Lately, they had been joined by the spout for the spare fuel cans. For the past year, I have been laboriously syphoning every time I ran out. Now, the mystery was solved: I don’t know how it is with yard-built boats, but their home-completed cousins tend to have cockpit lockers which are open to the bottom of the boat.

This is a better idea than it sounds – any water drains into the bilge.

So does a spout for a fuel can.

And if the boat spends long enough bouncing around on port tack, a spout will work its way over from the port cockpit locker to the starboard.

This was brilliant: two problems solved – and I hadn’t even started on the galley leak.

Actually, that was the easy part: I just had to find some way to stop the broken adjustable spout jumping off the water filter every time the foot pump increased the pressure.

I jammed a clothes peg behind it.

Now I expect congratulations from around the world.

8 Responses to Maintenance

  • Hi John,

    Re siphoning fro. Fuel cans, have you discovered jiggle pumps? they work really well…I use several times a week to do many 20 litree cans… get the about 3/4 inch size from AMAZON

  • I may ‘plagiarise’ this bril trick and start a thread on YBW.com/Reader to Reader re ‘101 Uses For An Old Clothespeg’.
    The question is – should I credit JP, or would he not wish his reputation sullied by such boat-bodgery?

  • You can’t beat a wooden clothes peg ! Great idea…. Isn’t it interesting how we’ve gone to plastic ones, now likely back to wood because it’s better for the environment and they don’t get brittle & shatter … and you can use them
    To properly fix things

  • Wooden close pegs are essential boat gear. We use half a peg to stop the genoa cars rattling on their tracks on those all too frequent and annoying occasions when there’s little wind but a big swell (the port car is located inches above my head when in bed). Oh and of course – congratulations!
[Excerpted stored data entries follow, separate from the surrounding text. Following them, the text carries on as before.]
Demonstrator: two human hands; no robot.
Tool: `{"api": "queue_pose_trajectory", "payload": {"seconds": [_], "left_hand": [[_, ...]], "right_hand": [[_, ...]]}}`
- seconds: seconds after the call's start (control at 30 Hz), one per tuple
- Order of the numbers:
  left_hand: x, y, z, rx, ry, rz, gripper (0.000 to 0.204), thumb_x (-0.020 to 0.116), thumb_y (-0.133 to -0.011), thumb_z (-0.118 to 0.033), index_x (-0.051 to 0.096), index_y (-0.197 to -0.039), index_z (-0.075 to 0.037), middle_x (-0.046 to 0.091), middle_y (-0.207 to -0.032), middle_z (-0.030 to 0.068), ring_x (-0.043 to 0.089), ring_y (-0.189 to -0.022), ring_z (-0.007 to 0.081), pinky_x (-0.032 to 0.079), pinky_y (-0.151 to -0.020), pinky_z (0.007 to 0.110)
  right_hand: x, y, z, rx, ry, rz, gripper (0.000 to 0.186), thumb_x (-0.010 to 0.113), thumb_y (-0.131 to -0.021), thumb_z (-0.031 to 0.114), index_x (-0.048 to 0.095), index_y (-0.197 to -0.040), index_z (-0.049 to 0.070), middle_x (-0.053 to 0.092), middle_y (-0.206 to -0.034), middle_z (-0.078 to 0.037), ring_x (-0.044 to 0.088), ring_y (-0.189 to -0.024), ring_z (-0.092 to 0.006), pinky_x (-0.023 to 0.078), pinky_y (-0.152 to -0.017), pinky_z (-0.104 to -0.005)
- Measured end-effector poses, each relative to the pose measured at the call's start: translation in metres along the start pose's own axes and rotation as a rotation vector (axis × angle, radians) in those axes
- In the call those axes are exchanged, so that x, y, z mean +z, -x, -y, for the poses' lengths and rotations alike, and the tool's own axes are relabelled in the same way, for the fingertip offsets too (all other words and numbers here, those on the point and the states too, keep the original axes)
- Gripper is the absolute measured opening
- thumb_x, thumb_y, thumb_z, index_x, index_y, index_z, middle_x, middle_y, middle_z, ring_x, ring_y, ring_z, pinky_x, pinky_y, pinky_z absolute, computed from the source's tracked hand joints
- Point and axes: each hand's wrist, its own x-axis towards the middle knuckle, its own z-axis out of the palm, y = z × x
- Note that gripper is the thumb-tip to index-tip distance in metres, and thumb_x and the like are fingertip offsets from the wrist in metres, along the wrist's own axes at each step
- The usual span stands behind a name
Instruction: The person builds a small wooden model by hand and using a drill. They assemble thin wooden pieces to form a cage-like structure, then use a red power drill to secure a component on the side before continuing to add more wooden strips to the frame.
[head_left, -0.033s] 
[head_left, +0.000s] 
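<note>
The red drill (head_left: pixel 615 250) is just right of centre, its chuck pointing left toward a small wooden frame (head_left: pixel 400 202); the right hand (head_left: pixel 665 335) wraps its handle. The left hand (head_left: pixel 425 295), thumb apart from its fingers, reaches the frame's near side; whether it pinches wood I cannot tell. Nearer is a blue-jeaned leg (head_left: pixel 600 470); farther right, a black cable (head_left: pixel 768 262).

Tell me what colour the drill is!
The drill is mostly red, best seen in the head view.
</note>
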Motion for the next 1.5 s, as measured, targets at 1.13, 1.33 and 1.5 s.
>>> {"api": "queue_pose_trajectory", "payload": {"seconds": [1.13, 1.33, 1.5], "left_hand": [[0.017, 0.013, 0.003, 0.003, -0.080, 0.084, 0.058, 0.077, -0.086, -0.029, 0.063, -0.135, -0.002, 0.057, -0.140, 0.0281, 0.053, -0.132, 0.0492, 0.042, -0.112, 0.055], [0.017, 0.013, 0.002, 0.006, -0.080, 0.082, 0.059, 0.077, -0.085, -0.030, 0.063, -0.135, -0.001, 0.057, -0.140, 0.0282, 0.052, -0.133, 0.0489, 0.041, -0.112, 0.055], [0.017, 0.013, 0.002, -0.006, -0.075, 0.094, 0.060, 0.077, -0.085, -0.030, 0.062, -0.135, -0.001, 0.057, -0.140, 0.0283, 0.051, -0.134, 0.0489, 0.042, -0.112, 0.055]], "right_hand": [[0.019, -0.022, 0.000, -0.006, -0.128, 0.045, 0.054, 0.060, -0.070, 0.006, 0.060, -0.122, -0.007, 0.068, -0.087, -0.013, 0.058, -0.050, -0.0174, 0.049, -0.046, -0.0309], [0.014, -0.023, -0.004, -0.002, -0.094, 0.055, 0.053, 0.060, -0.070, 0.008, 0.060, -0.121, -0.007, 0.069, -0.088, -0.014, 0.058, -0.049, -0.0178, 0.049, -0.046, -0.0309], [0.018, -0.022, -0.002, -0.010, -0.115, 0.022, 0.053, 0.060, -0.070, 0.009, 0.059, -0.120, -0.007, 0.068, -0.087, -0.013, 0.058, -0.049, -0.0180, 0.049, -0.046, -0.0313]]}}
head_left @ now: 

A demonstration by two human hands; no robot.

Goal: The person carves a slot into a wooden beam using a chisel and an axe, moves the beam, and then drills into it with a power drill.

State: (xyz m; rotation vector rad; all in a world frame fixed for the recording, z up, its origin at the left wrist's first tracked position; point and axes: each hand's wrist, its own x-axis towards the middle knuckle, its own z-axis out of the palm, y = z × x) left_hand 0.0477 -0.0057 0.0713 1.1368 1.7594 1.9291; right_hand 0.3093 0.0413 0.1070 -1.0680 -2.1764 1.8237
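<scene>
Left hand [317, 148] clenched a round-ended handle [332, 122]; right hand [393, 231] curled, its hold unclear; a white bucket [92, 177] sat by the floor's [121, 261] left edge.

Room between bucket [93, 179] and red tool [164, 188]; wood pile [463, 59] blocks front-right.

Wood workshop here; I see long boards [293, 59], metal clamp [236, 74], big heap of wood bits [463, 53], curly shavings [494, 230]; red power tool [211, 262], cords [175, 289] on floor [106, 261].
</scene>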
  • Perhaps the beginning of a new book ? 101 things to do with a clothes peg (other than the obvious) ? I trust you applied a little Gorilla glue to make permanent?

    • Wot??? Thereby rendering it useless for redeployment when the same clothes peg comes to the rescue to save the sinking yacht (or perhaps peg a sock out on the guard rail?) – please don’t over-engineer what is already a perfectly adequate solution to an engineering problem.

      I’m not sure how many congratulations you need, or from where, to qualify for “congratulations from around the world”, but you certainly get my congratulations from Pin Mill, Suffolk (Syntonic, Rival 32).